The above indicates that the international community has been shying away from this humanitarian crisis for quite some time for reasons that are unknown. Only recently, international concern and protests are there against the atrocities of the Myanmar authorities against the Rohingyas. Even the international agencies like the UNO and its other arms like the UNHCR were not very vocal until the recent escalation of the crisis. Nevertheless, these are feeble responses. The reason could be the emergence of the unipolar world after the dismemberment of the Soviet Union. Now, everyone looks up to the United States of America for the solutions of all international crises or there seems to be a belief that, as the most powerful nation, it has assumed the responsibility of solving crises around the world. However, at different points in time, the United States has expressed its concern about the Rohingya issue with the Myanmar government by sending high officials to Yangon for finding solutions to the crisis through peaceful means. The United Nations also took several initiatives on the issue by having dialogues with the authorities in Yangon. But the most interesting fact is that other global and regional powers like the People’s Republic of China and the Republic of India did not take any substantive move or echo any protests to resolve this humanitarian crisis. Such attitudes and behaviour of the parties that matter in the global scenario reveal that, nowadays, policies are mostly guided by economic interests. Other issues and problems including humanitarian causes and human rights have become secondary to economic interests, or in other words, human consideration has virtually become a non-issue.

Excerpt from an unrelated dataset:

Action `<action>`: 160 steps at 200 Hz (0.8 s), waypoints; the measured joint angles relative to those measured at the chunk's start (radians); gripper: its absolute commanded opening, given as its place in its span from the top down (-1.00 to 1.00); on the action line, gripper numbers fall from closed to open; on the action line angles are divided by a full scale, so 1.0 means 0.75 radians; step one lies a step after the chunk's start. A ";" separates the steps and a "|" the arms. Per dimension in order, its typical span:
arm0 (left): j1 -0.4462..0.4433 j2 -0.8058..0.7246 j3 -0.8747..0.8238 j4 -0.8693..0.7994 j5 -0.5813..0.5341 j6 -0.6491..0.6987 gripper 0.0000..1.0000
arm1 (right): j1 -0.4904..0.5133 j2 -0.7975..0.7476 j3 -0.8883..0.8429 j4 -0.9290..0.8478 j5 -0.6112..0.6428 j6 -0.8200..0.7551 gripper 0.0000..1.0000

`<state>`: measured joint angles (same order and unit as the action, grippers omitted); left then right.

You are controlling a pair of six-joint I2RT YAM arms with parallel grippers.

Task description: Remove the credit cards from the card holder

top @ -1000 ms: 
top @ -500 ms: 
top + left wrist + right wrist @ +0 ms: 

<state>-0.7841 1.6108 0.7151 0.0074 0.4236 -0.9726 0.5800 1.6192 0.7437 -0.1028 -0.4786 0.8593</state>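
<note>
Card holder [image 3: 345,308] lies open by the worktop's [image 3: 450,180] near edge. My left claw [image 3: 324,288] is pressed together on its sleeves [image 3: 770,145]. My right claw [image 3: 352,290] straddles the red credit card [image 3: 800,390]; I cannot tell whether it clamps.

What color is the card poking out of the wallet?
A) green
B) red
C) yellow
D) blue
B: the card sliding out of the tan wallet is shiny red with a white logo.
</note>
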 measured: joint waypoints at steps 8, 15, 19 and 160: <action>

On the other hand, the voices of protests of the global civil society, and human rights activists also appear to be weak or silent. The reasons for this apparent silence could be that these institutions and groups now lack vision, strategy, and commitment to lodge protests and movements around the world against injustices that are being committed against the Rohingyas in Myanmar. Inaction or inadequate response to this humanitarian crisis is leading to ethnic cleansing of the Rohingyas in Myanmar. They are quickly turning into a lost nationality living in different countries of the world with a stateless status. The other danger is that they are already opting for violent means to establish their rightful claim and to protect human rights in Myanmar. There is also the possibility that global terrorist organisations will get themselves involved amongst the Rohingyas and thereby spread terrorism, especially in regional countries, which will consequently worsen relationships between those nations. However, the atrocities of extreme proportion that are being committed, and inadequate action or somewhat perceived inaction on the part of those who matter in the world and the regional politics towards saving the Rohingyas from ethnic cleansing remind us of the phrase that the Rohingyas perhaps are the “Children of a lesser god’.   


[The different sources of information are acknowledged with gratitude.]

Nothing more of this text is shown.